Arcanes Célestes 1655. Des vérités et des biens apparents, qui ne sont pas en eux-mêmes des vérités et des biens, ont pris possession de l'homme extérieur (verset 12) ; et l'homme rationnel qui est "Abram l'Hébreu", percevant cela, l'a revendiqué et l'a libéré (versets 13 à 16).

Arcanes Célestes 1656. Après ces combats, le mal et la fausseté se sont soumis (verset 17).

Arcanes Célestes 1657. L'homme intérieur du Seigneur dans l'homme intérieur, ou le Divin dans le rationnel, est Melchisédek, de qui est venue la bénédiction après les combats (versets 18 à 20). Les dîmes sont les restes, ou les états de bien et de vérité des combats (verset 20).

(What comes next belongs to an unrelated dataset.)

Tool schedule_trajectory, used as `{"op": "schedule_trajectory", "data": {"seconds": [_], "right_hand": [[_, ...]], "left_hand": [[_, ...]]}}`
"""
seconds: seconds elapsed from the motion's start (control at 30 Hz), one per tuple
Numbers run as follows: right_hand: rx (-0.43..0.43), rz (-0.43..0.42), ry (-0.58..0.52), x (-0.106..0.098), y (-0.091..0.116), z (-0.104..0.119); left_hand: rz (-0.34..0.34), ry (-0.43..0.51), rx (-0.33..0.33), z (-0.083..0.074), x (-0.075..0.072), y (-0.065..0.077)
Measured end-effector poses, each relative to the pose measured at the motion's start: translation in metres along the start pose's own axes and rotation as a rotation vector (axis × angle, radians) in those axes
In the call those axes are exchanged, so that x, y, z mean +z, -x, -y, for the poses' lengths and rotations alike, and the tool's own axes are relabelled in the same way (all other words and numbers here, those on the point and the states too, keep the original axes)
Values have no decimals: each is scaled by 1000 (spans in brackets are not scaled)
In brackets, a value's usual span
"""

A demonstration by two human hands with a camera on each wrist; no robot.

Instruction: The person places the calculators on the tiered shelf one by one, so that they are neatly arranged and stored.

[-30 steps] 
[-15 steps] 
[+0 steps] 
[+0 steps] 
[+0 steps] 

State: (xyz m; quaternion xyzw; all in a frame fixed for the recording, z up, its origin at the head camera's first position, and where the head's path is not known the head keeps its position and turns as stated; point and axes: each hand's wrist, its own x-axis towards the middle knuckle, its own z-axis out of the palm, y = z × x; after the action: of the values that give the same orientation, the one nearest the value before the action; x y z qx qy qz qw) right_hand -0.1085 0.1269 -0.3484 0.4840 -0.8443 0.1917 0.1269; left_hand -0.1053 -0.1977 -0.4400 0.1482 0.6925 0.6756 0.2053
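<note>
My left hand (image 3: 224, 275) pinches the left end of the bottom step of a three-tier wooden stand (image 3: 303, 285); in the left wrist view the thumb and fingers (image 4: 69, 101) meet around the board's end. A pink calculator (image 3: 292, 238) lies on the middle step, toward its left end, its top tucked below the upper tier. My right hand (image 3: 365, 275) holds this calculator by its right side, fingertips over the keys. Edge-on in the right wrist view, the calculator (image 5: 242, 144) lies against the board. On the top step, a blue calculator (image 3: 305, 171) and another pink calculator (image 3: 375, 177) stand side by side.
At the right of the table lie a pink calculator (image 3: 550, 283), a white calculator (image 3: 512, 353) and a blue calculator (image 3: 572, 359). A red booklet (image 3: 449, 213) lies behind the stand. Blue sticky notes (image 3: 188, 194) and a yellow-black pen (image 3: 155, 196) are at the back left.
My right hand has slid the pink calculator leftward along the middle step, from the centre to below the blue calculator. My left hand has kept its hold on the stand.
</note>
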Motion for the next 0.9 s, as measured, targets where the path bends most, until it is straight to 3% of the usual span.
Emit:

Arcanes Célestes 1658. Les esprits mauvais et infernaux, vaincus, imploraient la vie, et ne se souciaient pas d'autres choses ; mais rien ne leur fut enlevé par le Seigneur, parce qu'il n'avait pas la force de leurs maux et de leurs faussetés ; mais ils furent remis au pouvoir (potestas) des bons esprits et des anges (versets 21-24).

Des oeuvres de Swedenborg

 

Arcana Coelestia #1780

Étudier ce passage

  
/ 10837  
  

1780. The Lord's complaint regarding the Church - that it was wholly external, verses 2-3. A promise regarding an internal Church, verse 4, and its multiplication, verse 5. The Lord is Righteousness, verse 6. The kingdom in heaven and on earth is His alone, verse 7.

  
/ 10837  
  

Thanks to the Swedenborg Society for the permission to use this translation.